The intent of DRM – protecting the interests of copyright holders – is a noble idea. But it’s also archaic and easily circumvented. Unfortunately, it will take time for those in power to recognize this. They need to realize that you can’t protect 21st Century media with 20th Century thinking. They need to grow up and work with the world as it is today, not what it was fifty years ago. During the transition away from DRM and towards a – for lack of better term – meritocracy, we will see lawsuits and corporate spin. We’ll see crackdowns and fines. And inevitably, they’ll all go away to be replaced by something else. I can’t say what that “something else” is just yet. But we can intelligently predict these four probable outcomes:
1) Digital media (like ebooks, music and video) will be incredibly cheap compared with today’s non-digital counterparts.

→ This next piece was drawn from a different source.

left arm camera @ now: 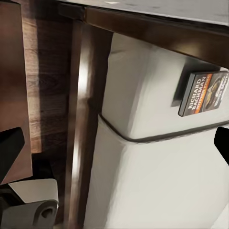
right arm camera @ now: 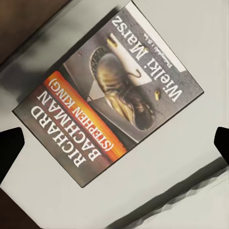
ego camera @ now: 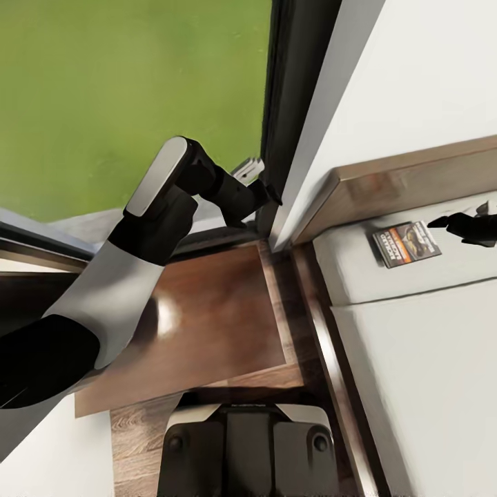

2) Digital media will not be restricted to one particular device.
3) Distribution to the audience will be increasingly managed by the creator. Large companies might still be needed for publicity, but actual electronic distribution is easy. If you have a website and a computer, you can easily and cheaply distribute your own media yourself.
4) A talented person will be able to live by their creative talent without DRM.
So what’s next? We need to be patient while digital rights management thrashes around for a while. And we need to be available to help the next generation of media take over. We’ll get there. How do we make this happen? We have to wait, watch, and – most importantly – never stop creating.